● Aim of the task:
Everything from the line that holds "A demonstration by" through the end of the data below should be output exactly, both ends included.

________________________

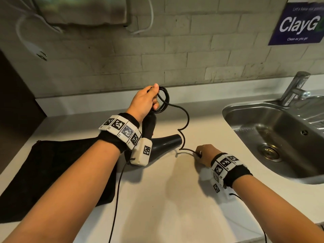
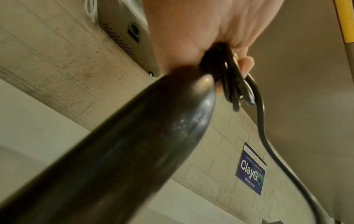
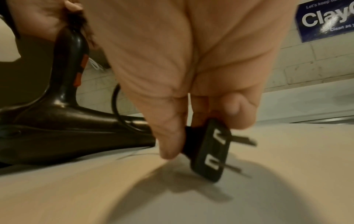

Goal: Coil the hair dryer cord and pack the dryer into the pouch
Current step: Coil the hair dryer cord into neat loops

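Note:
A black hair dryer (image 1: 164, 142) stands on the pale counter (image 1: 166, 199), nozzle pointing right, handle up. My left hand (image 1: 146, 100) grips the top of the handle (image 2: 134, 151) together with several coils of the black cord (image 1: 164, 99). The loose cord (image 1: 185, 123) snakes down to the right. My right hand (image 1: 204, 153) pinches the black plug (image 3: 208, 151) just above the counter, its two prongs pointing away. A black pouch (image 1: 57, 172) lies flat on the counter to the left, partly under my left forearm.
A steel sink (image 1: 273, 135) with a tap (image 1: 294, 88) is set in the counter at the right. A tiled wall (image 1: 175, 58) runs behind, with a blue sign (image 1: 299, 23) and a wall-mounted unit with white cables (image 1: 84, 11).

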Action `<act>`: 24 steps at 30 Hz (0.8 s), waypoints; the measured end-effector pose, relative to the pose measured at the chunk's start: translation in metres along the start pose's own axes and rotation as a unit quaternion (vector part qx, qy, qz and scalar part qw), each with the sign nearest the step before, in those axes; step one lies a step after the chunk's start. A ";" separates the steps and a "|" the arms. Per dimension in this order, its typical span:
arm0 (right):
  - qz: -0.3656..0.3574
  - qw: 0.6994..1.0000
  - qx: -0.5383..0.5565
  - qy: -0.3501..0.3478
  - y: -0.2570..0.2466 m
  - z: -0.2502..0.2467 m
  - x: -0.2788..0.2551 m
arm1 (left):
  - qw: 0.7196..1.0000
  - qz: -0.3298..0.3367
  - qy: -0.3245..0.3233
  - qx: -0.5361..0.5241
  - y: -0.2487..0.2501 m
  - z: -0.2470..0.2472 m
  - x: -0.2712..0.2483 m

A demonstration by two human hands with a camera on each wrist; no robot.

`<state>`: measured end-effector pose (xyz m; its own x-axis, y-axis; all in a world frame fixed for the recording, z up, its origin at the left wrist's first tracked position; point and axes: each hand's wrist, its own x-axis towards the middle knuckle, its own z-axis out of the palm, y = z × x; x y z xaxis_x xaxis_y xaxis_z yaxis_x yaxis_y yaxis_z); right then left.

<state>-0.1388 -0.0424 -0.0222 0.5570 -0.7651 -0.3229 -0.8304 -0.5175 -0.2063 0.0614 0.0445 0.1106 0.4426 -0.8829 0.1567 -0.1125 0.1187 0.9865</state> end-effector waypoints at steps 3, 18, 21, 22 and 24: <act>-0.010 0.994 0.072 0.078 -0.002 -0.010 -0.001 | 1.000 0.003 0.000 0.008 0.000 -0.001 0.000; -0.310 0.742 0.446 0.394 -0.072 -0.096 -0.052 | 0.997 0.024 0.035 0.061 -0.003 0.003 0.001; -0.316 0.732 0.461 0.390 -0.089 -0.094 -0.053 | 0.997 0.021 0.037 0.060 -0.002 0.003 0.000; -0.310 0.737 0.453 0.393 -0.092 -0.093 -0.051 | 0.997 0.022 0.038 0.060 -0.001 0.004 0.000; -0.297 0.750 0.443 0.391 -0.097 -0.091 -0.045 | 0.997 0.022 0.043 0.056 -0.001 0.004 0.000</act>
<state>-0.0828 0.0072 0.0965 0.3785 -0.6701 0.6385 0.0807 -0.6634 -0.7439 0.0575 0.0426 0.1090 0.5094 -0.8348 0.2089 -0.2307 0.1014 0.9677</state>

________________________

● Response below:
A demonstration by two human hands with a camera on each wrist; no robot.

`<state>`: measured end-effector pose (xyz m; its own x-axis, y-axis; all in a world frame fixed for the recording, z up, its origin at the left wrist's first tracked position; point and axes: each hand's wrist, its own x-axis towards the middle knuckle, its own z-axis out of the palm, y = z × x; x y z xaxis_x xaxis_y xaxis_z yaxis_x yaxis_y yaxis_z); right then left.

<state>-0.1388 -0.0424 -0.0222 0.5570 -0.7651 -0.3229 -0.8304 -0.5175 -0.2063 0.0614 0.0445 0.1106 0.4426 -0.8829 0.1567 -0.1125 0.1187 0.9865</state> end-effector waypoints at steps 3, 18, 21, 22 and 24: <act>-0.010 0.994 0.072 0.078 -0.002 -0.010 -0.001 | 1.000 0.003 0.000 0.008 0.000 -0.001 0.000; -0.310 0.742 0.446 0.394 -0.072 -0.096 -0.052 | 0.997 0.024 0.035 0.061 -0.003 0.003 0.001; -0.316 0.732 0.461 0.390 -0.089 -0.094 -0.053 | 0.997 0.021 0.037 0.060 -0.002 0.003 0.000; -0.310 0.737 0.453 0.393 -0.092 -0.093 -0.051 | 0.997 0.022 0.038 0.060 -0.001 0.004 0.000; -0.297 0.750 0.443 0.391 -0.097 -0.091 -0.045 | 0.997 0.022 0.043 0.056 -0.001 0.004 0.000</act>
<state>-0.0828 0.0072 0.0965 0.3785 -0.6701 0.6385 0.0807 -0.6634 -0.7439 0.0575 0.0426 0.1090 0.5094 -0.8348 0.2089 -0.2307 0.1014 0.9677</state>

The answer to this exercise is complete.